When Bristol Roller Derby (BRD) opened its doors for try-outs in March 2011 the organisers had no idea what they had let themselves in for. Instead of recruiting just enough skaters to cover costs, they were faced with the difficult chore of whittling nearly 100 derby-girls-in-waiting down to the maximum number – two dozen – that could be accommodated on the course.
This was the final intake of new skaters for the foreseeable future, as BRD had grown large so fast it was becoming necessary to stop recruitment and take stock of what they had, building on strengths and talents within the group to reinforce the aims of the League before taking on any more skaters.

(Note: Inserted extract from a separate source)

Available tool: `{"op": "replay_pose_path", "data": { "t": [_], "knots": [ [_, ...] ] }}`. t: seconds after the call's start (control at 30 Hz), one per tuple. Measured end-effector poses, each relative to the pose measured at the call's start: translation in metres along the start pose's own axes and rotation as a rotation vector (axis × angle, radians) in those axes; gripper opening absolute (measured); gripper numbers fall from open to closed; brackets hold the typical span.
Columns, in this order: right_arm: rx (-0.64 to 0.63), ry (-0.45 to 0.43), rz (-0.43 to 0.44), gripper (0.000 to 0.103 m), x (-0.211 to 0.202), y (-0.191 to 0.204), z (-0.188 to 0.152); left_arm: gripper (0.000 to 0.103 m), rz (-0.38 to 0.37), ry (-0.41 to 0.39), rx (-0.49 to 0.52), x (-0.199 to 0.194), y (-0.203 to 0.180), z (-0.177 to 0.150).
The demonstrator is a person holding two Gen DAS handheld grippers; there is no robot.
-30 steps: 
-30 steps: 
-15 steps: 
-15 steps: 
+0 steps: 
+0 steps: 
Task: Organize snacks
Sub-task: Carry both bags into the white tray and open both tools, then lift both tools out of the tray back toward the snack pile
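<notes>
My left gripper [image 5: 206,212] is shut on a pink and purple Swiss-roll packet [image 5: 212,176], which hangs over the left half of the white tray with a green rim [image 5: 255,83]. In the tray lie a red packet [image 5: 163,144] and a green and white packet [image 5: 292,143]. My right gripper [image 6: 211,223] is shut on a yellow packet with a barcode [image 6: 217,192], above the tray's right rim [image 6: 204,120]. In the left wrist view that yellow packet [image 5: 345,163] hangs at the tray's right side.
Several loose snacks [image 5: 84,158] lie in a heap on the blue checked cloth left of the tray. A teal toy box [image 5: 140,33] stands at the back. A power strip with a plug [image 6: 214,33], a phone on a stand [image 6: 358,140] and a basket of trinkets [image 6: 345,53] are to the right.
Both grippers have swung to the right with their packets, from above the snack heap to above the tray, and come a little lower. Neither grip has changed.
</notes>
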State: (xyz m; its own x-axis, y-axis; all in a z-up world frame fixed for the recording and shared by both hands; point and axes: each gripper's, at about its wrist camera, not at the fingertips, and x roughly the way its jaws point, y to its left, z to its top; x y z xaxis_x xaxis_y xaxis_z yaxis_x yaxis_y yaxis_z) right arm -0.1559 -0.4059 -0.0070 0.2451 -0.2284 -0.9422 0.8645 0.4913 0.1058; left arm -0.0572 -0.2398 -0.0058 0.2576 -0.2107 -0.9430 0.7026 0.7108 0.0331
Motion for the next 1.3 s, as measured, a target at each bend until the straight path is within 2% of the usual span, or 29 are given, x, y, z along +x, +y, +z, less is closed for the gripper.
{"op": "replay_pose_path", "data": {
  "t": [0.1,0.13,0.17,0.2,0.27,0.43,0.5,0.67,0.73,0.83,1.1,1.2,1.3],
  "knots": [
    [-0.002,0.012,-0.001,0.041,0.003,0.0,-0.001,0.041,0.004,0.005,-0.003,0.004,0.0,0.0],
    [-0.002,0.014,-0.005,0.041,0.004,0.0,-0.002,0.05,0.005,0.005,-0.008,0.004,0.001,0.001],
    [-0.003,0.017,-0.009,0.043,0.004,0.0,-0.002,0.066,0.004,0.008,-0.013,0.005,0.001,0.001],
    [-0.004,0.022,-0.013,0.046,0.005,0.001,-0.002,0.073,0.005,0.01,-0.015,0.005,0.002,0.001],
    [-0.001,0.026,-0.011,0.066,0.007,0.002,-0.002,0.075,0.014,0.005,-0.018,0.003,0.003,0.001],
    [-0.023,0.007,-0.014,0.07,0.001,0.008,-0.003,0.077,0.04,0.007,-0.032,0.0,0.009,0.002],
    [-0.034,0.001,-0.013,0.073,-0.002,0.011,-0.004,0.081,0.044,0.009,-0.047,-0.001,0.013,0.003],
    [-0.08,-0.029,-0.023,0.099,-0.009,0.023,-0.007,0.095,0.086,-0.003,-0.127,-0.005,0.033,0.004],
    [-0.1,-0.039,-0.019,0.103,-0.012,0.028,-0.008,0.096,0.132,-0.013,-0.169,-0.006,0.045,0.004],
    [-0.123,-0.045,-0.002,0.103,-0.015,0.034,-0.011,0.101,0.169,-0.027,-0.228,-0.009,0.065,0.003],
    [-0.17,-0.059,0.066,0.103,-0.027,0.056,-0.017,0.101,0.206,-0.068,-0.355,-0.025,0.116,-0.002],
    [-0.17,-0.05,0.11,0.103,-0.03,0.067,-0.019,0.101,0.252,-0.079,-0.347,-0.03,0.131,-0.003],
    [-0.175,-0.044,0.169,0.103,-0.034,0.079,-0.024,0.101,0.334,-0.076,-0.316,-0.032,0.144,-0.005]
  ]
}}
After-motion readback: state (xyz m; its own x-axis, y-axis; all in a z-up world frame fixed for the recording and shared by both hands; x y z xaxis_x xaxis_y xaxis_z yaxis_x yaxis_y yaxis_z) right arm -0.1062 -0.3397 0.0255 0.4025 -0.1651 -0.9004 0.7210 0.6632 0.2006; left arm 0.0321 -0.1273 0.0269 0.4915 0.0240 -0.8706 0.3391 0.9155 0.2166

This last group became Fresh Meat 2011, and after spending 2011 learning how to (safely) knock each other down in style, they are about to graduate. Following 9 months of literal blood, sweat and tears, the newest members of BRD are preparing for their graduation bout, a friendly game played against each other in the privacy of their practice hall, which will mark the end of their probationary training period and the beginning of their lives as players for one of BRD’s home teams. They have submitted themselves for the draft to either Daughters of Anarchy, Smash Vandals or Project Mayhem and – while they look forward to their new teams with fierce intensity – they express nothing but love, admiration and a deep respect for their fellow ‘Meaties’, their coaches and their teammates-to-be.
The demographic of the group is incredibly varied. The skaters range in age from 20 to “certainly older than you might think I am” and the careers they represent “in real life” include administration, physiotherapy, insurance adjustment and photography. One skater is a Cabin Crew member for a major airline and brings her uniform to practice when she’s on standby, just in case. They are mothers, wives and girlfriends and while they do exhibit a liking for tattoos and hair dye, not all look like the mainstream stereotype of “the derby girl”. Rachel “Ac!d Drop” Britton, a Senior Pharmaceutical Advisor for the NHS explained “My tattoos are strategically placed – they’re on show when I want them to be but they cover up completely for work. I am absolutely professional during the week but I can still show my roller girl colours when it counts!” Outside of practice, suits and dresses, jeans and t-shirts are just as prevalent in their wardrobes as hot-pants and crazy-colour tights. Roller Derby doesn’t make a girl’s wardrobe go wild – sometimes it just encourages pre-existing tendencies to emerge.
No sports league would be complete without an all-star team, and BRD is no exception. Their travel team, the Harbour Harlots, have gone from strength to strength this year, relishing victory and taking defeat in their stride as they strive to become the dominant team in the South West in 2012. While it is rare for a newly-qualified skater to be drafted straight to the travel team, it isn’t unheard of, and some of the new grads will certainly stand a chance. Asked what she thought about landing a spot on the Harlots, Sorrel “Hattie Flattener” Sparks replied:“The thought of being instantly drafted onto the Travel Team fills me with equal measures of knee wobbling excitement and teeth clenching terror! I will get there one day, but will have to rely on hard work and determination rather than natural ability.” Clearly, these girls are prepared to work for their dreams.
Regardless of what teams they end up on, 2012 is certain to be an amazing 12 months for the new recruits of Bristol Roller Derby, and another exciting and successful year for the league as a whole.